Since the $\frac {1}{2}*R*R$ don’t involve $n$, we can pull them out from the limit.

$A=\frac {1}{2} R^2*\lim_{n \to \infty} n*\sin \frac {2 \pi}{n}$

Now comes the calculus – we were just talking about the derivative of the sine function in Calculus I last week, which is what made me think about this.  Remember that:

$\lim_{x \to 0} \frac{\sin x}{x}=1$

So, we need to establish this limit somewhere in our derivation and then replace it with $1$.  The most likely place for this would be in here:

$\lim_{n \to \infty} n*\sin \frac {2 \pi}{n}$

but we need to have:

$\lim_{\frac{2 \pi}{n} \to 0} \frac{\sin \frac {2 \pi}{n}}{\frac{2 \pi}{n}}$

OK – so, let’s multiply our origninal expression by $\frac{2 \pi}{2 \pi}$.

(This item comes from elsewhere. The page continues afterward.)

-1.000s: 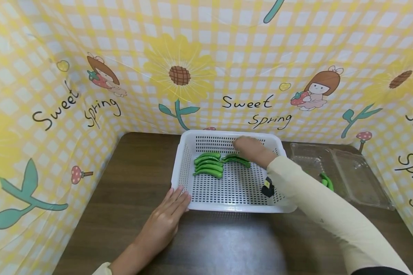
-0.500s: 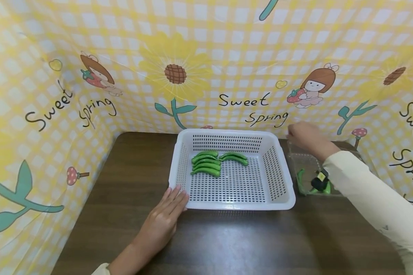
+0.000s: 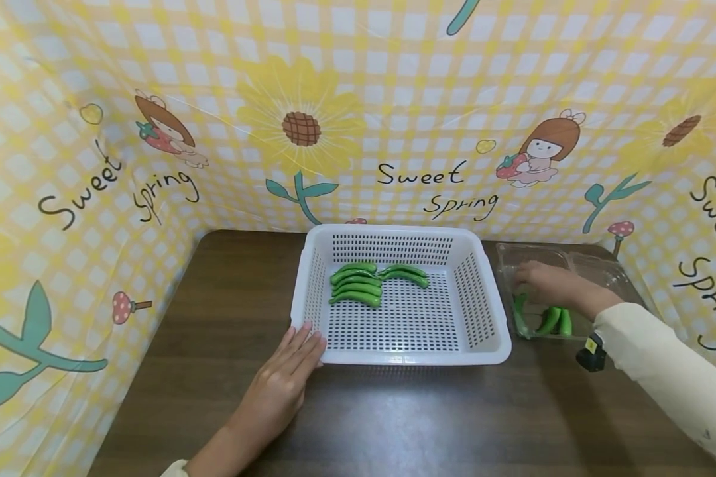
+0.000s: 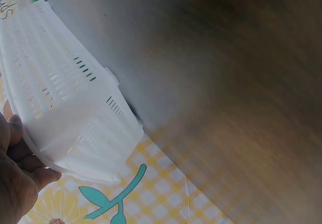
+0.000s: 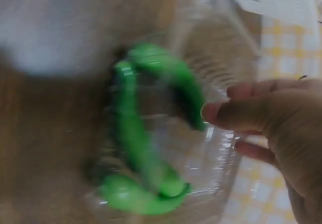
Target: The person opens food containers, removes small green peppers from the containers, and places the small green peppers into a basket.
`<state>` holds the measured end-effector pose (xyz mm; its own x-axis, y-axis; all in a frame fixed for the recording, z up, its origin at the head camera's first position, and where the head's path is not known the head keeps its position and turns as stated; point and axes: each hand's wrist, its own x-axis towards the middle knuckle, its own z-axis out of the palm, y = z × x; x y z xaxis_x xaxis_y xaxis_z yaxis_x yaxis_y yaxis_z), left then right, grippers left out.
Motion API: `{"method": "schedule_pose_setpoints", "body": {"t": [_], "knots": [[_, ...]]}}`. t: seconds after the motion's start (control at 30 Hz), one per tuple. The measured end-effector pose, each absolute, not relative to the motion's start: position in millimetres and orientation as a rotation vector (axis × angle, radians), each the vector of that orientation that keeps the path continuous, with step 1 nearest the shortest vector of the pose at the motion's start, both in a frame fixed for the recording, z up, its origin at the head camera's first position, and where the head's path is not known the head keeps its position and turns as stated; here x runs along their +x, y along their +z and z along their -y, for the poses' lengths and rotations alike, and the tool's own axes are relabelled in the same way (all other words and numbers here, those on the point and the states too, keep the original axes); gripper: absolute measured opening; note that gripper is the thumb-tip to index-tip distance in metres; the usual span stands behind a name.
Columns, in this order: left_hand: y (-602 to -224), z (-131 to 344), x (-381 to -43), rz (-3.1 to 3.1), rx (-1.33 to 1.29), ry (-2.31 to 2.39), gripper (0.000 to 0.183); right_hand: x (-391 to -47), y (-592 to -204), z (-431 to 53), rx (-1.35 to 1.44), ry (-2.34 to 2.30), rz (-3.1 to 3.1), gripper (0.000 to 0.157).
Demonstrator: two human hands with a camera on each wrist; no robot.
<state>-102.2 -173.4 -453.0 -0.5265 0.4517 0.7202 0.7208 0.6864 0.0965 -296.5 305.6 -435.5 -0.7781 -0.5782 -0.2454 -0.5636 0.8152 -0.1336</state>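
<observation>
A white perforated plastic basket [image 3: 400, 358] stands mid-table, with several green chili peppers [image 3: 355, 285] side by side at its left and a smaller group [image 3: 404, 274] beside them. My left hand [image 3: 277, 377] holds the basket's front-left corner; the left wrist view shows its fingers [image 4: 45, 176] at the rim. At the right, my right hand [image 3: 549, 286] reaches into a clear plastic box [image 3: 507, 255]. In the right wrist view, its thumb [image 5: 214, 112] is close to the end of one green chili pepper [image 5: 171, 73], fingers apart. Two more green chili peppers [image 5: 132, 128] lie in the box.
The box's other clear half [image 3: 602, 271] lies farther right, partly behind my forearm. Behind the dark wooden table [image 3: 238, 285], a yellow checked cloth [image 3: 358, 132] hangs as a wall and continues along both sides.
My right hand has moved from above the basket to the clear box at the right and lowered into it. The left hand keeps its place on the basket corner.
</observation>
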Motion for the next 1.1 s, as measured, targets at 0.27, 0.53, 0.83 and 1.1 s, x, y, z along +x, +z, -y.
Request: {"method": "schedule_pose_setpoints", "body": {"t": [0.27, 0.53, 0.83, 1.1], "knots": [[-455.0, 173.6, -102.1, 2.215, -0.899, -0.506, 0.034, -286.0, -461.4, -311.7, -1.055, -0.167, -2.713, 0.048], [-455.4, 173.2, -102.7, 2.202, -0.895, -0.508, 0.034, -289.3, -466.3, -316.8, -1.209, -0.188, -2.722, 0.031], [-455.4, 172.7, -101.0, 2.220, -0.895, -0.498, 0.035, -295.4, -440.3, -330.1, -1.107, -0.191, -2.798, 0.023], [-454.7, 173.2, -99.7, 2.242, -0.897, -0.503, 0.035, -308.6, -406.0, -325.0, -0.967, -0.237, -3.005, 0.017]]}}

$\lim_{n \to \infty} \frac{2 \pi}{2 \pi}*n*\sin \frac {2 \pi}{n}$

or

$\lim_{n \to \infty} 2 \pi*\frac{n}{2 \pi}*\sin \frac {2 \pi}{n}$

which is equivalent to

$\lim_{n \to \infty} 2 \pi*\frac{\sin \frac {2 \pi}{n}}{\frac {2 \pi}{n}}$

Let’s bring back the whole expression:

$A=\frac {1}{2} R^2*\lim_{n \to \infty} n*\sin \frac {2 \pi}{n}$

$A=\frac {1}{2} R^2*\lim_{n \to \infty} 2 \pi*\frac{\sin \frac {2 \pi}{n}}{\frac {2 \pi}{n}}$

$A=\frac {1}{2} R^2*2 \pi \lim_{n \to \infty} \frac{\sin \frac {2 \pi}{n}}{\frac {2 \pi}{n}}$

as $n \to \infty$,

$\frac{2 \pi}{n} \to 0$

$A=\frac {1}{2} R^2*2 \pi \lim_{\frac{2 \pi}{n} \to 0} \frac{\sin \frac {2 \pi}{n}}{\frac {2 \pi}{n}}$

$A=\frac {1}{2} R^2*2 \pi *1$

or

$A=\pi R^2$

When we were working through this the first time, we kept the $360^\circ$ in the formula and ended up with $A=180^\circ R^2$, which didn’t make any sense until we realized that $180^\circ$ is $\pi$ radians!

Archimedes’ conclusion was that the area of the circle was equal to one-half the radius times the circumference:

$\frac{1}{2} R*2\pi R = \pi R^2$

or, since the mathematicians in the Greek tradition like Archimedes thought in terms of geometry – the area of a circle is the same as the area of triangle with height equal to the radius of the circle and base equal to the circumference of the circle!